The illegal programmes in question have innocent enough sounding names: Bulk Communications Data (BCD) and Bulk Personal Datasets (BPD). But this linguistic trick diverts us from the scarier, and more accurate, name attached to such activity: blanket mass surveillance.
And if the charity that brought this case to the IPT hadn’t done so, we would have little idea how much our lives were being monitored and analysed.
The Snowden leaks revealed some of the very worst of the state’s surveillance activities. But thanks to this case, we now know they’ve been watching us, illegally, for much longer than we thought.
Business to carry on as usual
The Canary has previously highlighted how this case shows that our government is free to break the rules, or change them to avoid punishment. And this abuse of power means that business will very much carry on as usual.
GCHQ (the Government Communications Headquarters, pictured above) has not been told to delete the personal information it seized through the programmes, or to stop using it. And according to Privacy International, bulk data collection still requires no judicial or independent authorisation. So UK spy agencies are generally free to collect whatever data they want.

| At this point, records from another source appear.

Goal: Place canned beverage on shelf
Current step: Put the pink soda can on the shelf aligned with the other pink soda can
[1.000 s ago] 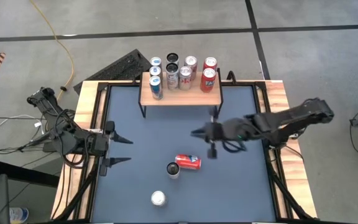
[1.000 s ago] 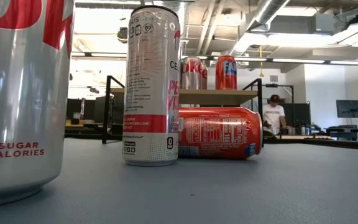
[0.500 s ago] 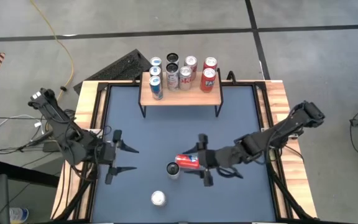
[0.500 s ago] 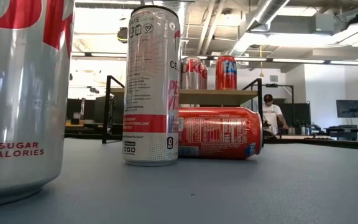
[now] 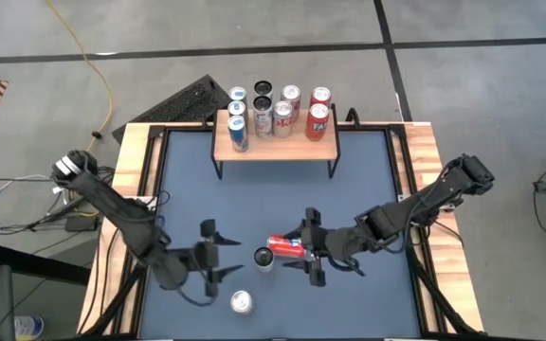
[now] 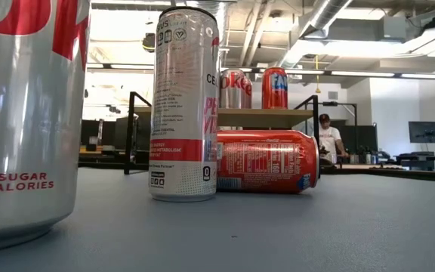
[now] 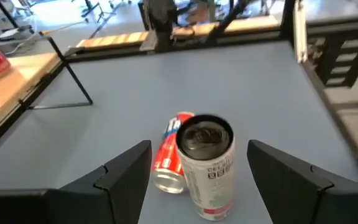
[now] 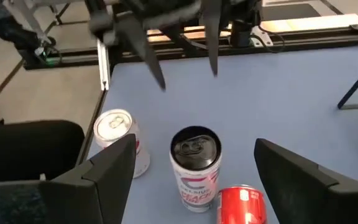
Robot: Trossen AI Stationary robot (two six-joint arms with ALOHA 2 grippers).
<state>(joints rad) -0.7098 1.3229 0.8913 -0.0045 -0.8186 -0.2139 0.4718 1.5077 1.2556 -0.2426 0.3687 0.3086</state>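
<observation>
The dark blue surface (image 5: 368, 180) carries the shelf (image 5: 275, 146) at its far edge, and the wooden top already holds a row of upright cans, so it looks mostly stocked with room left toward one end. Three cans are not yet shelved, nearer the front: a red can (image 5: 287, 247) lying on its side, a tall slim can (image 5: 263, 258) standing right against it, and a silver can (image 5: 242, 302) standing apart, closer to the front edge. The right gripper (image 5: 312, 248) sits low by the red can's end with its fingers spread wide and nothing between them, probably lined up to close on that can, though whether it touches the can is hard to tell from above. The left gripper (image 5: 212, 259) is also open and empty, on the other side of the slim can and facing it, as its wrist view shows the slim can (image 7: 205, 163) centred between its fingers.
</observation>
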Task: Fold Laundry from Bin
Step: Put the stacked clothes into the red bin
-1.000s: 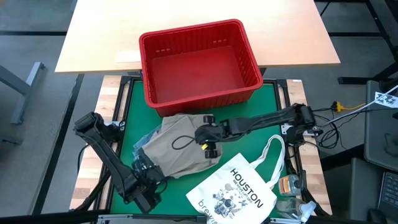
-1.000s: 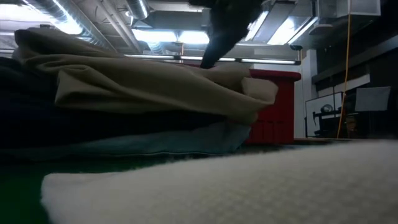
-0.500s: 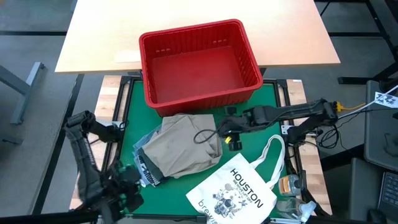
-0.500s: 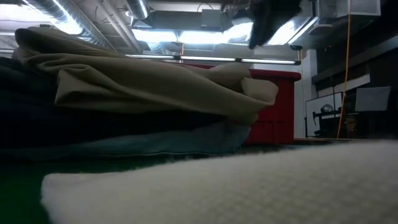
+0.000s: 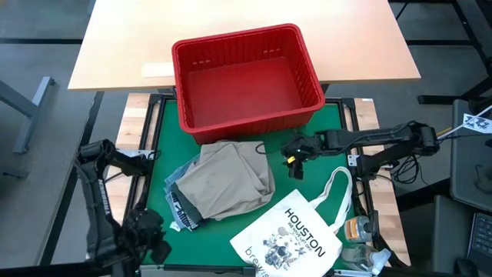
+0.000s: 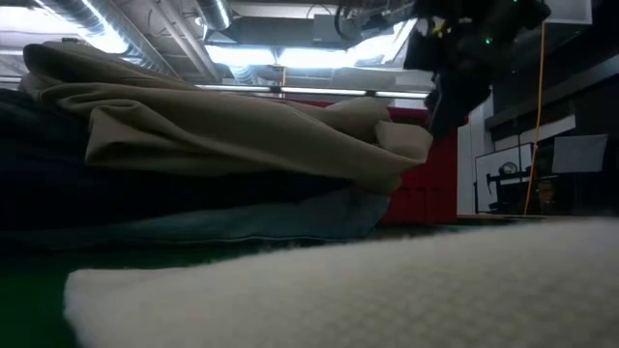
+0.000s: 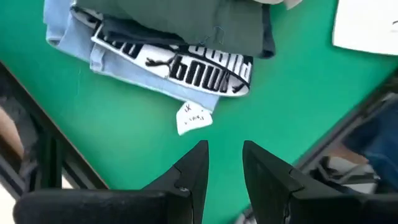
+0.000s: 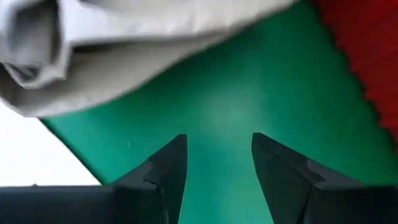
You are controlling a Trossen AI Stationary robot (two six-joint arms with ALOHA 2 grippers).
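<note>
On green mat by empty bin (image 5: 246,77): laundry (image 5: 223,185) stacked loosely, left gripper (image 7: 225,163) & right gripper (image 8: 219,155) both parted, holding nothing — could slump or unfold if nudged.

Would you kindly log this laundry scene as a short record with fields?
bin: rectangular red plastic basket, empty, at the mat's far edge
laundry: stack with khaki-tan garment on top, light blue denim at the bottom
tote: white HOUSTON bag beside the stack
left gripper: jaws apart, empty, near corner
right gripper: jaws apart, empty, between stack and basket
</note>
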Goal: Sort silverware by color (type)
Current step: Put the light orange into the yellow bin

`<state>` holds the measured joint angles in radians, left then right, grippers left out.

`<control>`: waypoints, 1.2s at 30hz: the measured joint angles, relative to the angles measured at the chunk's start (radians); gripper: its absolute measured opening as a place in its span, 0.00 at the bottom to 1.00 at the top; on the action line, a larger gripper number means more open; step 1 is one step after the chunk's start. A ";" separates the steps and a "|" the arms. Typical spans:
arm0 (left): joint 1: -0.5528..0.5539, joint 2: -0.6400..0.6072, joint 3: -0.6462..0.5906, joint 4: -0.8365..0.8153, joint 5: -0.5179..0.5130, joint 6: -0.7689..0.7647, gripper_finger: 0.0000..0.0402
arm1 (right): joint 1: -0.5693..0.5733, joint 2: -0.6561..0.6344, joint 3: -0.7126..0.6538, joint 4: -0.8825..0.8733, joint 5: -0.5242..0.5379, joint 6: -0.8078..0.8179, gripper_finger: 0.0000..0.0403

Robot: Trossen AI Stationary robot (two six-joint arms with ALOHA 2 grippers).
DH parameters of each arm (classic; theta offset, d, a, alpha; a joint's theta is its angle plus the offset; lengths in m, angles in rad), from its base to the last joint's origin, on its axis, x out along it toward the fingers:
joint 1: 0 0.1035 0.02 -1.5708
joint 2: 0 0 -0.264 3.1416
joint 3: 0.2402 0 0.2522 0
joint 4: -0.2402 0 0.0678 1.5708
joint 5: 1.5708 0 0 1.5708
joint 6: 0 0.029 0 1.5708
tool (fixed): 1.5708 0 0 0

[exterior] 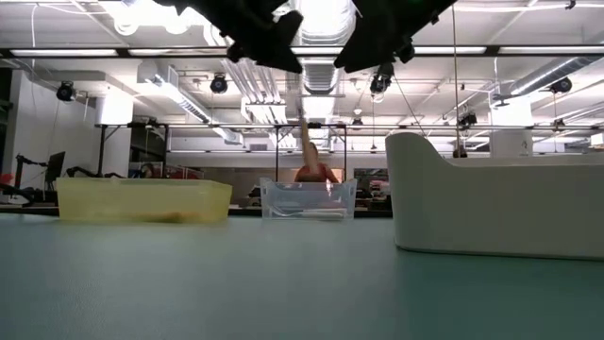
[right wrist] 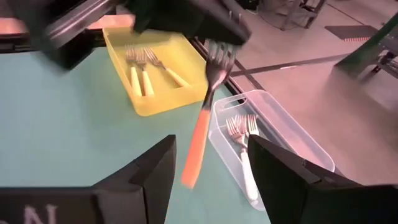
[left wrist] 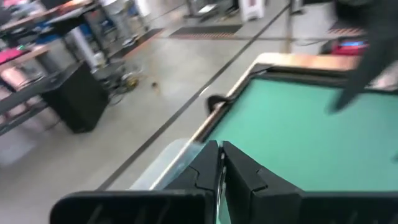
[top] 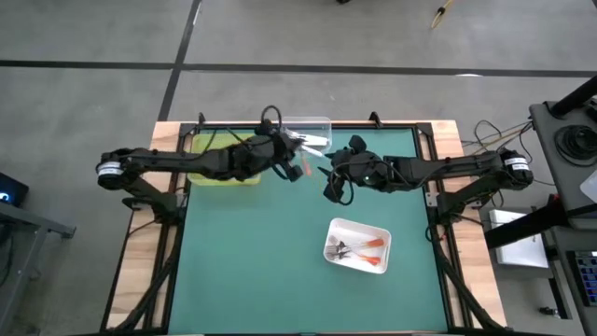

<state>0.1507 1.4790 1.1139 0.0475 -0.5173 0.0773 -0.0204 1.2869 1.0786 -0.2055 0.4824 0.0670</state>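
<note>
Above the clear tray's (right wrist: 273,134) near edge, left gripper (right wrist: 214,45) clamped on orange fork's (right wrist: 202,127) head, handle hanging free, right gripper (right wrist: 211,165) spread apart nearby, bare mat (top: 261,252) below.

The yellow plastic tray (top: 224,171) sits at the table's back edge. The clear plastic tray (top: 309,132) is just to its right. The white tray (top: 357,245) lies nearer the front, with forks (top: 354,248) inside.

- The white tray (top: 357,246) sits alone on the green mat, open table on every side.
- Beyond it, the left gripper (top: 297,159) and right gripper (top: 334,168) crowd the space above the clear tray (top: 308,131).
</note>
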 joint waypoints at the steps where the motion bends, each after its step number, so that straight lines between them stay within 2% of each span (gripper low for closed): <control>1: 0.013 -0.016 -0.006 -0.022 -0.010 -0.003 0.00 | 0.000 0.000 0.000 -0.005 0.000 0.001 0.48; 6: 0.090 -0.132 -0.070 -0.108 -0.028 -0.039 0.00 | 0.000 0.000 0.000 -0.040 0.000 0.013 0.48; 9: 0.134 -0.224 -0.115 -0.171 -0.075 -0.065 0.00 | 0.000 0.000 0.000 -0.050 0.000 0.014 0.48; 13: 0.162 -0.341 -0.180 -0.229 -0.078 -0.098 0.00 | 0.000 0.000 -0.001 -0.050 0.000 0.014 0.48; 20: 0.158 -0.483 -0.305 -0.228 0.034 -0.142 0.00 | 0.000 0.002 -0.001 -0.048 0.000 0.025 0.48; 27: 0.158 -0.517 -0.382 -0.220 0.037 -0.188 0.00 | 0.000 0.003 -0.001 -0.049 -0.001 0.028 0.48; 31: 0.157 -0.500 -0.399 -0.212 0.042 -0.238 0.00 | 0.000 0.003 -0.001 -0.049 -0.001 0.034 0.48; 36: 0.137 -0.452 -0.411 -0.179 0.099 -0.299 0.00 | 0.000 0.004 -0.001 -0.043 -0.002 0.099 0.48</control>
<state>0.2875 1.0270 0.7025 -0.1314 -0.4178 -0.2214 -0.0204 1.2907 1.0779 -0.2489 0.4805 0.1658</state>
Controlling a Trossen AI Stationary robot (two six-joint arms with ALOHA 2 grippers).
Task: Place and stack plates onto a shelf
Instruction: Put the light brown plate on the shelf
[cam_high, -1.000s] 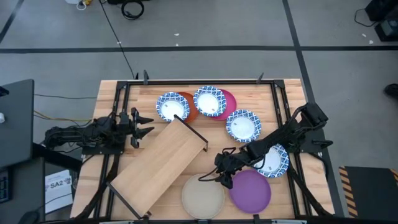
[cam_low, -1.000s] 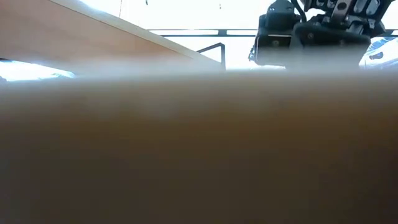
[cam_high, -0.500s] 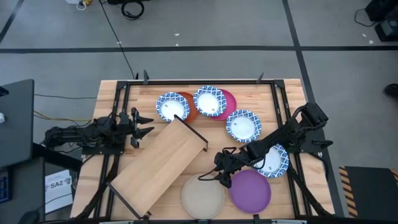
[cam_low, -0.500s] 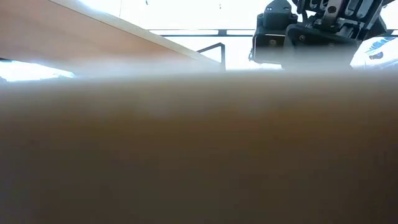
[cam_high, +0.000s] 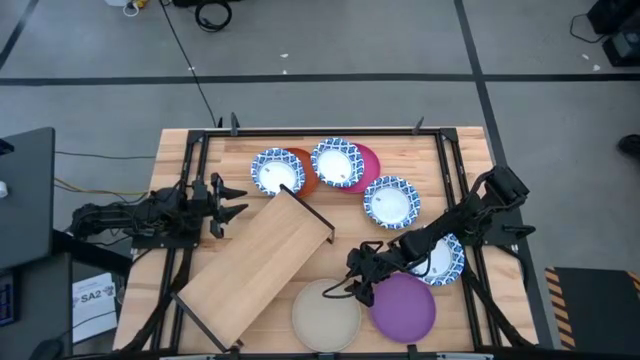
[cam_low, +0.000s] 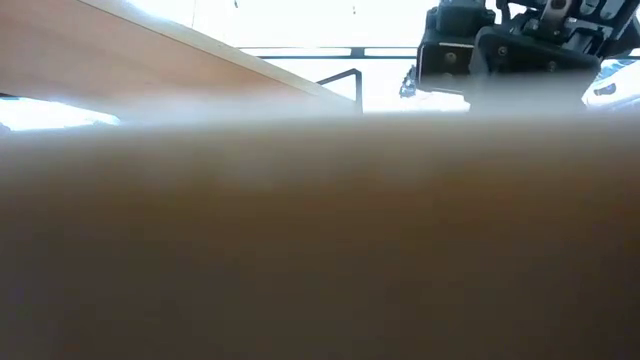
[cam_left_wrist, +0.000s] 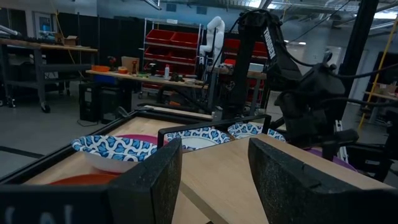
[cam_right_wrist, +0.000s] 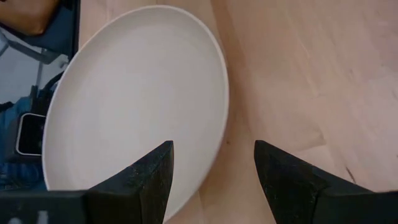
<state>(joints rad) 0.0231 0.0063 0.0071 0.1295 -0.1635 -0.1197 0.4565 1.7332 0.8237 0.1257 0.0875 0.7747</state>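
Observation:
The beige plate (cam_high: 325, 316) lies flat near the table's near edge, with the purple plate (cam_high: 404, 307) beside it. My right gripper (cam_high: 356, 284) is open above the beige plate's far right rim (cam_right_wrist: 222, 106); one finger stands over the plate and one over the bare table. The shelf (cam_high: 262, 262) stands slantwise on its black legs. Several blue-and-white plates (cam_high: 277, 171) (cam_high: 337, 162) (cam_high: 391, 201) (cam_high: 441, 259) lie farther back, two of them on the orange plate (cam_high: 304, 180) and the magenta plate (cam_high: 368, 160). My left gripper (cam_high: 232, 197) waits open at the shelf's left.
Black frame rails (cam_high: 320, 131) run along the table's edges. The low view is mostly blocked by a blurred beige surface close to the camera; above it show the shelf (cam_low: 150, 60) and my right gripper (cam_low: 500, 50). Bare wood lies between the shelf and the beige plate.
My right gripper has shifted slightly toward the table's near edge, staying open over the beige plate's rim. The plates and shelf have not moved.

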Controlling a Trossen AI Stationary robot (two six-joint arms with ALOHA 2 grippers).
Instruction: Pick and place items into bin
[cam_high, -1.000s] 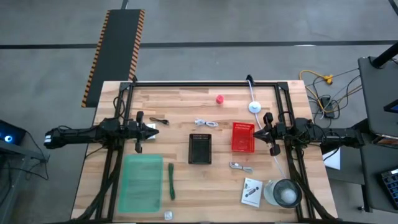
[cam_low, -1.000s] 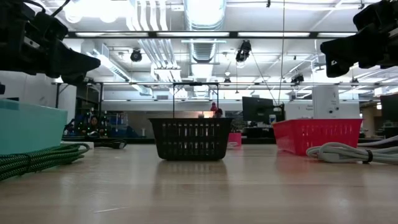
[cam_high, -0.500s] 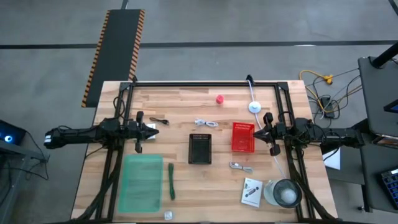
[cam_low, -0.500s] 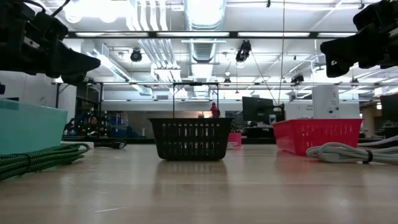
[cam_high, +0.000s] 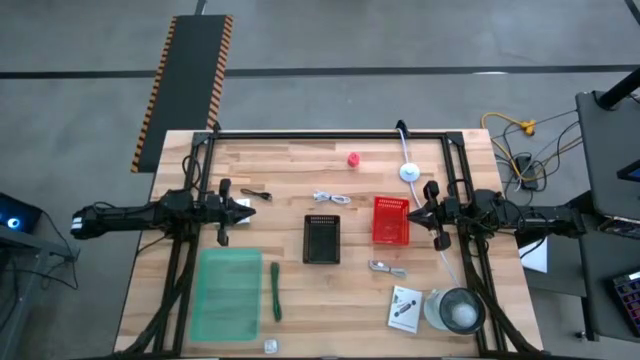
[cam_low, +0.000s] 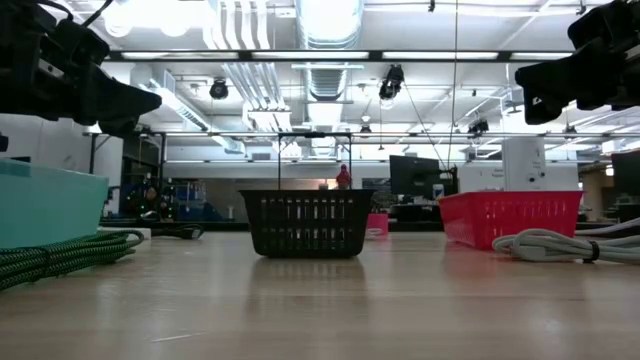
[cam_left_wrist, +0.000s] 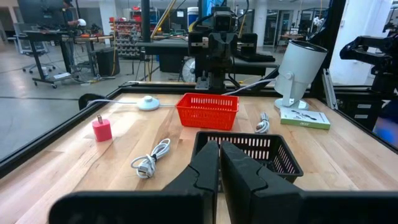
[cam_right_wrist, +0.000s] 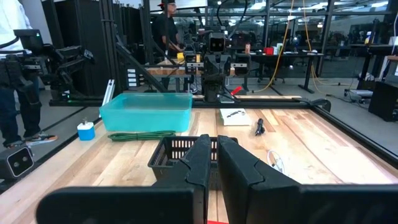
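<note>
Nothing has moved on the table (cam_high: 290, 160) in the last second, so the task has not started: the left gripper (cam_high: 244, 205) and the right gripper (cam_high: 414, 216) both hang closed and empty at the sides, and the black bin (cam_high: 321, 238) between them looks empty. The items lie spread around it, from large to small: the green strip (cam_high: 275, 291), the white printed card (cam_high: 404, 308), the coiled white cable (cam_high: 330, 198), the thin black cable (cam_high: 257, 194), the small metal piece (cam_high: 386, 268) and the tiny red knob (cam_high: 353, 159).
</note>
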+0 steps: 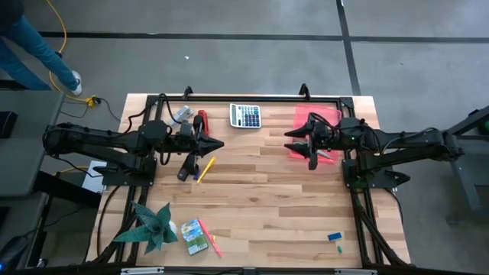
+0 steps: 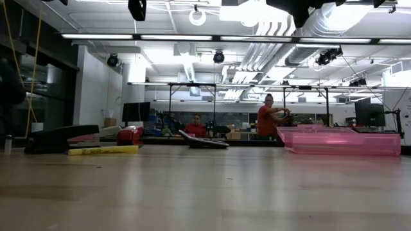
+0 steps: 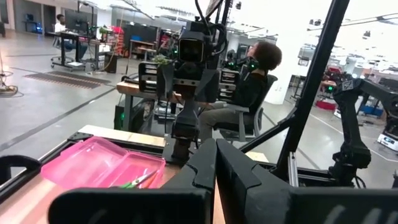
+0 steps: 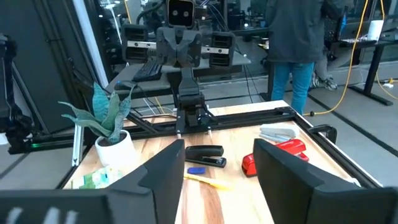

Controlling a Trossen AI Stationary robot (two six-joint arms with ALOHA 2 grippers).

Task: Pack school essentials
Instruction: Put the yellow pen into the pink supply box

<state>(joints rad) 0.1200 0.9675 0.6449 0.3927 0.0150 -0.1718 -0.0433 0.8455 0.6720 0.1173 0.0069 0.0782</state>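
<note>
My left gripper (image 1: 217, 143) is shut and empty, raised over the far left of the table near the red stapler (image 1: 201, 122). My right gripper (image 1: 296, 143) is open and empty at the left edge of the open pink case (image 1: 318, 122). Green-handled scissors (image 3: 138, 181) lie inside the case (image 3: 99, 163). A yellow stick (image 1: 205, 169) lies flat beside a black stapler (image 1: 186, 166). The green-yellow crayon box (image 1: 194, 235) and a pink stick (image 1: 215, 245) lie at the near left. A tiny blue eraser (image 1: 335, 237) lies at the near right. No orange pencil or purple stick shows.
A grey-white calculator (image 1: 245, 115) sits at the far middle. A potted plant (image 1: 153, 225) stands at the near left corner. A small green piece (image 1: 339, 247) lies by the eraser. Bare wood (image 1: 267, 198) spans the middle. People show in the room beyond.
</note>
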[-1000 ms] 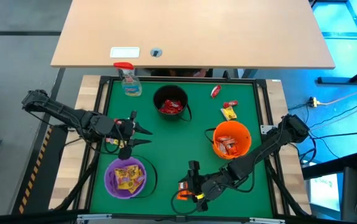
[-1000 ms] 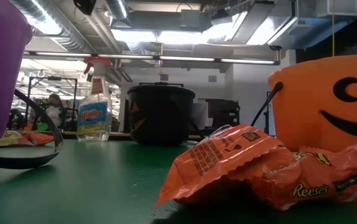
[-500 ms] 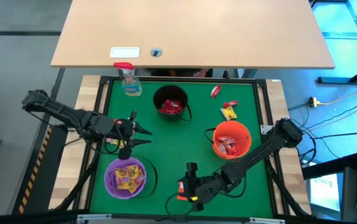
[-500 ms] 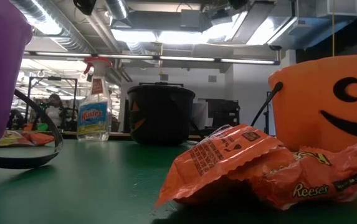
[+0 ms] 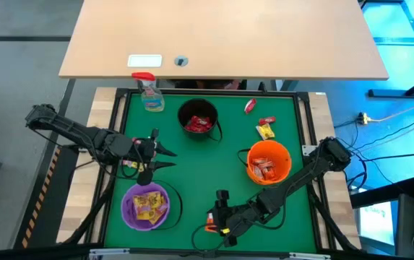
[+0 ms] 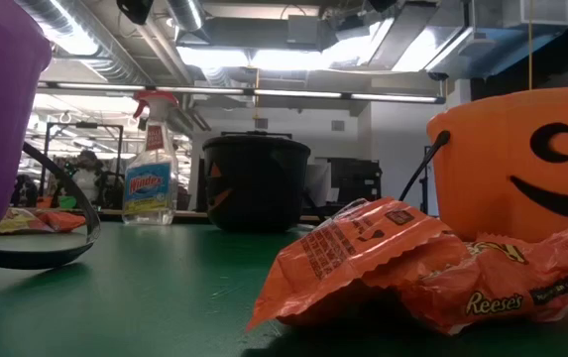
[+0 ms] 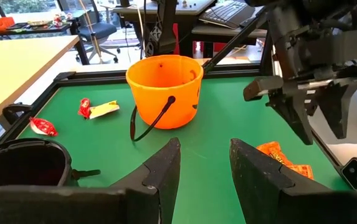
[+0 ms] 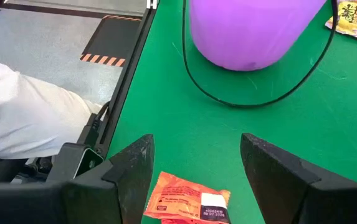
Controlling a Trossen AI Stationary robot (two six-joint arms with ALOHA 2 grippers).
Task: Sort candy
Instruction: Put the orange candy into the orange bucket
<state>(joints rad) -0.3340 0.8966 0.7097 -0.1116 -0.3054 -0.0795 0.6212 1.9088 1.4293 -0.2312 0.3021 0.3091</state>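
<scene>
Down at the near edge of the green felt-topped table (image 5: 192, 166), the right gripper (image 5: 215, 219) hangs low with its dark, blocky fingers (image 8: 278, 177) spread wide, and a crinkled orange Reese's packet (image 8: 187, 199) lies flat on the felt between them, just short of the fingertips and gripped by neither. Seen from table height, that same packet (image 6: 363, 263) is glossy foil with zigzag crimped ends, resting beside a second one (image 6: 516, 288) of the same kind. Just left of the right gripper stands the round purple plastic bucket (image 5: 146, 205) with a thin black wire handle, holding yellow packets (image 5: 146, 206). The orange bucket (image 5: 269, 162), a smooth plastic pumpkin pail with a jack-o'-lantern face, sits to the right and holds orange-red wrapped sweets (image 5: 264, 170). The black bucket (image 5: 199, 119) at the far middle holds shiny red sweets (image 5: 199, 124). Loose candy remains on the far right of the felt: a red piece (image 5: 250, 106), another red one (image 5: 266, 120) and a yellow packet (image 5: 264, 131) touching it. The left gripper (image 5: 165, 158) hovers at the left side, between the black and purple buckets, its tapered fingers (image 7: 159, 174) parted and empty. A clear Windex spray bottle (image 5: 149, 92) with a red top stands at the far left corner.
</scene>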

In addition, the Investigatory Powers Bill – currently in its final stages before being passed by Parliament – will hand over unprecedented powers to the same spying organisations criticised in the ruling.
The charity also warns that agencies can continue to share databases of collected bulk data with foreign intelligence agencies, contractors, and other local law enforcement agencies.
GCHQ, MI5 and MI6 attach little or no value to our privacy. Yet it’s a crucial right. And it’s essential to our freedom – to what makes us human.
Privacy matters, a lot
The saying goes that you have nothing to fear if you have nothing to hide. So we shouldn’t care if our personal information is collected and analysed in bulk. But Glenn Greenwald, the journalist who helped to publish Edward Snowden’s leaked documents, has illustrated perfectly why privacy matters to all of us.
First of all, he asserts, we can tell that privacy is incredibly important to us based on the fact that we would rarely give away our passwords to others. So how can we trust spies when we know that they abused their powers to spy on friends and family?
Everyone has something to hide. Not for nefarious reasons, necessarily, but to keep certain information away from the judgmental eyes of others. Having private lives defines us as people as much as having social lives does.
Psychological studies have also pointed to the importance of privacy, and the negative effects of mass surveillance. Most importantly, mass surveillance fosters distrust and conformity, and limits creativity and dissent.
A lack of privacy creates a kind of mental prison. Being monitored changes how you behave. It makes you more anxious about what you say to others, and what content you search for online. In a nutshell, it limits your freedom. It is a pernicious form of censorship, precisely because it is subtle and we don’t notice it. But if we sit back and accept the mentality of ‘I have nothing to hide’, then we only make it easier for the government to take away this integral freedom.